Now, since the 2016 referendum (more accurately since 1 July 2016) new voter registrations have broken down as follows:
Under 25: 6,463,480
25-34: 1,216,134
35-44: 684,097
45-54: 445,490
55-64: 304,662
65-74: 172,302
75+: 100,758
gov.uk/performance/re…
So what happens when you feed all those millions of new voter registrations into the tendency to vote Leave/Remain mapping we've already established? Something amazing!
Yes, that's right. Without anything else changing (i.e. excluding demographic effect of older voters dying which would tilt the table further to Remain) there are nearly 2.4 million more potential extra Remain votes now than there are extra Leave votes. Linger on that a moment.
And if you put those extra Remain and Leave votes into the 2016 referendum result, you get 51.4% Remain and 48.6% Leave.

In other words, the new voter registrations explain a lot of the shift to Remain we have seen in polls since the referendum.
But here's something else. We're not at the end of the election campaign yet. New voters are signing up every day. I took the new voter registrations for the week since the GE was announced, and applied a pessimism factor (/10 rather than /7) to get this...
Yes, we can expect almost 550,000 additional Remain-leaning voters to vote in the election based on new voter registrations between now and the 26 November registration deadline, vs just 311,000 additional Leave-leaning voters. It's not huge, but it's not nothing either!

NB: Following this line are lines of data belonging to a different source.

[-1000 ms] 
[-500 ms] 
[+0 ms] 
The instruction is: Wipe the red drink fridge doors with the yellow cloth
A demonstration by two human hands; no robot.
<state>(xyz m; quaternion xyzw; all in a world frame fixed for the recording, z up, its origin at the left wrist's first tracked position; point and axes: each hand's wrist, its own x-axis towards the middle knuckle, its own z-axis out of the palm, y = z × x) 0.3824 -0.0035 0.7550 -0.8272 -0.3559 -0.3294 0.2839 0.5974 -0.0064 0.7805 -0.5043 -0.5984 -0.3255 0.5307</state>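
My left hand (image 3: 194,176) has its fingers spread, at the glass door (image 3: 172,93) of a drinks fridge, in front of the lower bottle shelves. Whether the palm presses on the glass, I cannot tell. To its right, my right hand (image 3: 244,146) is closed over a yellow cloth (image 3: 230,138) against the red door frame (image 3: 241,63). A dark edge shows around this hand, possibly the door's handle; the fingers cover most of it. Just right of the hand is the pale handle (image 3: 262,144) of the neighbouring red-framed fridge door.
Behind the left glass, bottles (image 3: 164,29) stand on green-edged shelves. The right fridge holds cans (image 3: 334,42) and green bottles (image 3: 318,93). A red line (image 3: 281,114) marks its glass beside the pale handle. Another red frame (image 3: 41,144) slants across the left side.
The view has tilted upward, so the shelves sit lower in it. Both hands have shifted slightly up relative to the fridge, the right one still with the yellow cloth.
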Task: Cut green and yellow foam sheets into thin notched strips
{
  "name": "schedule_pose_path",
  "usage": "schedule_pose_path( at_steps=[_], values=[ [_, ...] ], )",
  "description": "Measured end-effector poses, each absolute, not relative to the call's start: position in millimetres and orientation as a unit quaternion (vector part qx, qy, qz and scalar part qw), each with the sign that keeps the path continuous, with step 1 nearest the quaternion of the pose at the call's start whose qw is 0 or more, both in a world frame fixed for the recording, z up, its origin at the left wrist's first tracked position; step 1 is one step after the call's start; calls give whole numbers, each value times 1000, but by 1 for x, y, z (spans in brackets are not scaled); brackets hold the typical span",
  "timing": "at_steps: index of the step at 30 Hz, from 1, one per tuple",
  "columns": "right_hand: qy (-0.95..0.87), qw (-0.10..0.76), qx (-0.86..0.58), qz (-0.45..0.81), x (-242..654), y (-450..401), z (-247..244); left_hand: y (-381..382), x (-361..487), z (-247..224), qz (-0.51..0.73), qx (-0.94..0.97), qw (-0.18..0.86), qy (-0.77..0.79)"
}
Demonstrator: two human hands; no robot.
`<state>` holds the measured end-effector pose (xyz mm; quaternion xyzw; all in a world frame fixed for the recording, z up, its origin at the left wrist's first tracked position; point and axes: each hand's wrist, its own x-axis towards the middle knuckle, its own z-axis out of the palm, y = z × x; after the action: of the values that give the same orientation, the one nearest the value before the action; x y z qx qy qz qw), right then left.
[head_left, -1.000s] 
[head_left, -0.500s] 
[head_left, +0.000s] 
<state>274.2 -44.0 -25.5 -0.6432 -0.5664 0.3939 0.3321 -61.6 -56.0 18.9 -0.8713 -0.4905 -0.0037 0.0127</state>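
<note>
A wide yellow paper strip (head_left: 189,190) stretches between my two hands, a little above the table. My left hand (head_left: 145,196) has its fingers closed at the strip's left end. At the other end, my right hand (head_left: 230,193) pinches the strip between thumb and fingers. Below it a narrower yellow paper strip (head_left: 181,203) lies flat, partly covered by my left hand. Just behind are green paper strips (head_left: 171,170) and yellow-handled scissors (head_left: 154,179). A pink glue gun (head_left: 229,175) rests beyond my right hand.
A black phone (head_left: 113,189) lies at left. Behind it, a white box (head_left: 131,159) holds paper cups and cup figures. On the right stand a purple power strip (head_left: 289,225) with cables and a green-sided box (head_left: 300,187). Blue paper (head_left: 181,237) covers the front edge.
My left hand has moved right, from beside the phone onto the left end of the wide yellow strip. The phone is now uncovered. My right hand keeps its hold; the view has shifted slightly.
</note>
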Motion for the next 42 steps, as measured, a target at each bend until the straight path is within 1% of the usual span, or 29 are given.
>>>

That's 238,000 more Remain-leaning votes that will be "activated" over the 3 weeks until voting registration closes. Assuming we all do our bit to help persuade people - especially younger people - to register to vote!
gov.uk/register-to-vo…
It's like a giant funnel: throw enough registered voters in the top and you get a decent amount of *actual* Remain votes back out. And you get more Remain than Leave votes back out for all cohorts up to and including the 35-44 age group.
Added: someone asked about "pessimism factor". I summed 7 days of data, but instead of using 1/7th as the daily average for the remainder of the time until voter registration closes, I used 1/10th. Why? Because the low hanging fruit may be gone i.e. stampede to register ended.